> **WHAT THE EXERCISE ASKS**
Count lines, not occurrences: report how many lines in the records hold the string "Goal", and nothing else.

> **DATA FOR THE TASK**
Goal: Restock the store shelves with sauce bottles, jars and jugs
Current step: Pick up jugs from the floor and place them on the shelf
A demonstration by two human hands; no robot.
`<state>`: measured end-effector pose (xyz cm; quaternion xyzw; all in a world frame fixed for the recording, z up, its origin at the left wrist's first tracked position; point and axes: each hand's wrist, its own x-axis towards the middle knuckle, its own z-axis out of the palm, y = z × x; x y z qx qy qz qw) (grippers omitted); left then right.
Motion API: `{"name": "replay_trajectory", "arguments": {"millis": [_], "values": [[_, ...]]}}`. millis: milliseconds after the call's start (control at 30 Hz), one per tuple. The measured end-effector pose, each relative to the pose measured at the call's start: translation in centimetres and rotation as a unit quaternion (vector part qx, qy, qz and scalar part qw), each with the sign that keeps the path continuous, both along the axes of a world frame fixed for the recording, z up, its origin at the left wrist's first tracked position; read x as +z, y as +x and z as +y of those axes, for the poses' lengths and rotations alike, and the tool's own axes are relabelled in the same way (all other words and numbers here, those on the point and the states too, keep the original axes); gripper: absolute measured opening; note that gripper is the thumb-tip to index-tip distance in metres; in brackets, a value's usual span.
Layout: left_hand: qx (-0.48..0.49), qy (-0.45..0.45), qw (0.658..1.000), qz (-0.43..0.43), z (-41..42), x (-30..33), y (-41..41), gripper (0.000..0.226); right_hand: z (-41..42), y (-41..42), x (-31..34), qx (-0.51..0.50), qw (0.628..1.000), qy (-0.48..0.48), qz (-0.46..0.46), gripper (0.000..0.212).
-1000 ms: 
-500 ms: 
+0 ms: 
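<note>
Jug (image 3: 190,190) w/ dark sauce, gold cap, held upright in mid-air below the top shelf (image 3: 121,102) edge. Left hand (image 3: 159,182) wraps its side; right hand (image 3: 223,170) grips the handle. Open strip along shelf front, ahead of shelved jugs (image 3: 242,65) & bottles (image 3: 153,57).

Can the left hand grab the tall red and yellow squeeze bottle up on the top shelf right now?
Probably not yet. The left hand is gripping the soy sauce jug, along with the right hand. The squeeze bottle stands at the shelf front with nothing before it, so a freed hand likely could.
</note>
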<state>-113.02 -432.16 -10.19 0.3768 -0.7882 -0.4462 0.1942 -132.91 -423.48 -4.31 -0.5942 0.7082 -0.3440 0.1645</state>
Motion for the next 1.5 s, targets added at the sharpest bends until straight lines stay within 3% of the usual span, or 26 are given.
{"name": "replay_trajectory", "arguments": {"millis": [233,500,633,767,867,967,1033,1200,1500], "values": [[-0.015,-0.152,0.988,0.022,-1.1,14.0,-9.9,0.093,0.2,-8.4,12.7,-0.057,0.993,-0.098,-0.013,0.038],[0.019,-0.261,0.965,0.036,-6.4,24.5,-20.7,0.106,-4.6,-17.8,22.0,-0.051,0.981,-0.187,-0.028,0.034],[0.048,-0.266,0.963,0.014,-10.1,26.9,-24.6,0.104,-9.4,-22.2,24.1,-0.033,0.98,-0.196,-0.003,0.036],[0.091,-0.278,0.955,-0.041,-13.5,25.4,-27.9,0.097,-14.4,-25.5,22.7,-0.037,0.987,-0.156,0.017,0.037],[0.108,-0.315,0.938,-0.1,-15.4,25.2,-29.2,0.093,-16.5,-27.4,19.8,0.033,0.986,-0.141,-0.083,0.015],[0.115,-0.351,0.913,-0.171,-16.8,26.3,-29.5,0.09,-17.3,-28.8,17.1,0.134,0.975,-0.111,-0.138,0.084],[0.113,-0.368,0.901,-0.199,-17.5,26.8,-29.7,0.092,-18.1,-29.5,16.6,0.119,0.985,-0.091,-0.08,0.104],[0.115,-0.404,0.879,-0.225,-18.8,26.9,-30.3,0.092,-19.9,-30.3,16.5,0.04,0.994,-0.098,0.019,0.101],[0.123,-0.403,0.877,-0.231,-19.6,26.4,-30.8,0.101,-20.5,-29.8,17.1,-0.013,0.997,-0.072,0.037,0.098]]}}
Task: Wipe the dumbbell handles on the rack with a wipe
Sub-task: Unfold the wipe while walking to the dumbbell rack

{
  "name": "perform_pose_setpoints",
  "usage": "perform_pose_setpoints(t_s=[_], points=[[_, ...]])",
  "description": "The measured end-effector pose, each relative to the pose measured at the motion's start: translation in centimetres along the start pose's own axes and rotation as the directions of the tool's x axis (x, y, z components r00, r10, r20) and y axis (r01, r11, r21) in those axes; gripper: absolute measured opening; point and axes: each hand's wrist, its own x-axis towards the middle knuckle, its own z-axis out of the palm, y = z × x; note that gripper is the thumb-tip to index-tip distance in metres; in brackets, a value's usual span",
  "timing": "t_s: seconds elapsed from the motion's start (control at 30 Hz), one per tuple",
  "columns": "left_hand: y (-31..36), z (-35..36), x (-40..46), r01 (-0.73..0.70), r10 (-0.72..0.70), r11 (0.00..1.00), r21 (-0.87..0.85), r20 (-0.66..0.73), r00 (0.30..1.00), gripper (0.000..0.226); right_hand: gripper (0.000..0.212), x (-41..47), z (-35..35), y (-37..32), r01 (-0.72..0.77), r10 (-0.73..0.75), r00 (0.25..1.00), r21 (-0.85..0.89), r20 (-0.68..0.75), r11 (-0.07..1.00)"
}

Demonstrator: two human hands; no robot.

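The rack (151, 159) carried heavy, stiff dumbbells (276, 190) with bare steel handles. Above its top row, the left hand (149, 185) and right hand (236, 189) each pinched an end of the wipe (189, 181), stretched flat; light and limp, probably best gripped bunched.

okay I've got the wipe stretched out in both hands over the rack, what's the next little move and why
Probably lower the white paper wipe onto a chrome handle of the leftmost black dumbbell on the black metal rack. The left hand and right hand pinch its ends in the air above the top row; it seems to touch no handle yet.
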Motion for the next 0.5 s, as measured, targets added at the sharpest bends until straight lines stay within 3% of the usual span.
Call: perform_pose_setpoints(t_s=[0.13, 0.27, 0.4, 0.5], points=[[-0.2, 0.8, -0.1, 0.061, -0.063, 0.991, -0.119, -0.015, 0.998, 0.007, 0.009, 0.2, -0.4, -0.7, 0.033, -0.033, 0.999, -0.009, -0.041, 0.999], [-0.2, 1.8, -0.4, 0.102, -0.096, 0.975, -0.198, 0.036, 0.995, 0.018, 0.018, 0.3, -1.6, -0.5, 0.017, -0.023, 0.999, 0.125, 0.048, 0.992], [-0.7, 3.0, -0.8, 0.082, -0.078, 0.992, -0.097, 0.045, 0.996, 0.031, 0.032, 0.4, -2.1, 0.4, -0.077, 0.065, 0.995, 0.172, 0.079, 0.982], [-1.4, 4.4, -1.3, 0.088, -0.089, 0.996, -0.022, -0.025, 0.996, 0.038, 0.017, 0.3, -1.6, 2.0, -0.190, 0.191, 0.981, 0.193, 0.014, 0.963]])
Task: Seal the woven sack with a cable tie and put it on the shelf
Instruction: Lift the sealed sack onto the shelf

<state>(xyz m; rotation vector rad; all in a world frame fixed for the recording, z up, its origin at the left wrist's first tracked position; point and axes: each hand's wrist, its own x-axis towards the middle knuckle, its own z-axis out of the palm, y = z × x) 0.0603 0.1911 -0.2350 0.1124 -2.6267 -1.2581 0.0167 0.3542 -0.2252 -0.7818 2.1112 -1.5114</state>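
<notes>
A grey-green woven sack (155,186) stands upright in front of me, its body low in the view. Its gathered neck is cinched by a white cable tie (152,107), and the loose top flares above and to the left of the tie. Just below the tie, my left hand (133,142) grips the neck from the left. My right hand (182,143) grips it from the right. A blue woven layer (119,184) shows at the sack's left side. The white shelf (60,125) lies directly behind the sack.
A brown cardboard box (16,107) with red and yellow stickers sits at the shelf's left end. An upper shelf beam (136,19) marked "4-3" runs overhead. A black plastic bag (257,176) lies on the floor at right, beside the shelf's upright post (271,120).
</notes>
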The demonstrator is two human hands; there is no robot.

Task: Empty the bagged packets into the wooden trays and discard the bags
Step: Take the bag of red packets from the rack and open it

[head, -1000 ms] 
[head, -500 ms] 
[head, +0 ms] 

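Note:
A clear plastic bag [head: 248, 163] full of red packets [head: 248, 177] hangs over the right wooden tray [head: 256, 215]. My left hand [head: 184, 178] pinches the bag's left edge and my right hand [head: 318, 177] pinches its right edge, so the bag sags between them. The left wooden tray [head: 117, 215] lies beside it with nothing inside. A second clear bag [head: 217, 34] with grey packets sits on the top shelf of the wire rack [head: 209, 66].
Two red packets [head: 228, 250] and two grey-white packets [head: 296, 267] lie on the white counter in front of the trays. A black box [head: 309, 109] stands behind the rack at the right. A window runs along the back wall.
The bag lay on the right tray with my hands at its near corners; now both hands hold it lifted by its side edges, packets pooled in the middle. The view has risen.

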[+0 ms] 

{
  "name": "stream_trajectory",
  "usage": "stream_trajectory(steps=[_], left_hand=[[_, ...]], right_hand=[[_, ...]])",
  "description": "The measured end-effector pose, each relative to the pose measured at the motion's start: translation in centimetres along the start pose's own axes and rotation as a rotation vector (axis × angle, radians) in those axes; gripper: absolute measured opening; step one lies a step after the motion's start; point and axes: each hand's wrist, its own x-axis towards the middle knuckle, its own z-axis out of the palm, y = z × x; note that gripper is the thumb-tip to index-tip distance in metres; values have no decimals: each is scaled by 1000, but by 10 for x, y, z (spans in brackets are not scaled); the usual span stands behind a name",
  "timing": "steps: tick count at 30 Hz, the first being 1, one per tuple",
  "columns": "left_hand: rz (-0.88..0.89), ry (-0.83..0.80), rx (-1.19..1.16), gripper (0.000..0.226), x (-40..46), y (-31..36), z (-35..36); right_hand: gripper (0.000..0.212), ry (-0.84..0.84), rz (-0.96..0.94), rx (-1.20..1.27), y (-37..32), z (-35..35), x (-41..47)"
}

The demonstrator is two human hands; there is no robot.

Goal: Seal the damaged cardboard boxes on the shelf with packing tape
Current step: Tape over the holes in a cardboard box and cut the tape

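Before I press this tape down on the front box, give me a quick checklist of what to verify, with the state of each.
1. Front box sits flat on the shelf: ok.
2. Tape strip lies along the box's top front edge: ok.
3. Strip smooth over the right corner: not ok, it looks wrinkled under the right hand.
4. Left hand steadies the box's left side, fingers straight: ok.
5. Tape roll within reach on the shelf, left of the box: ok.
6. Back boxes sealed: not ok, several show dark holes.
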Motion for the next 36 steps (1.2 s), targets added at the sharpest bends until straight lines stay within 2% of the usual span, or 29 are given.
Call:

> **EXERCISE RESULT**
2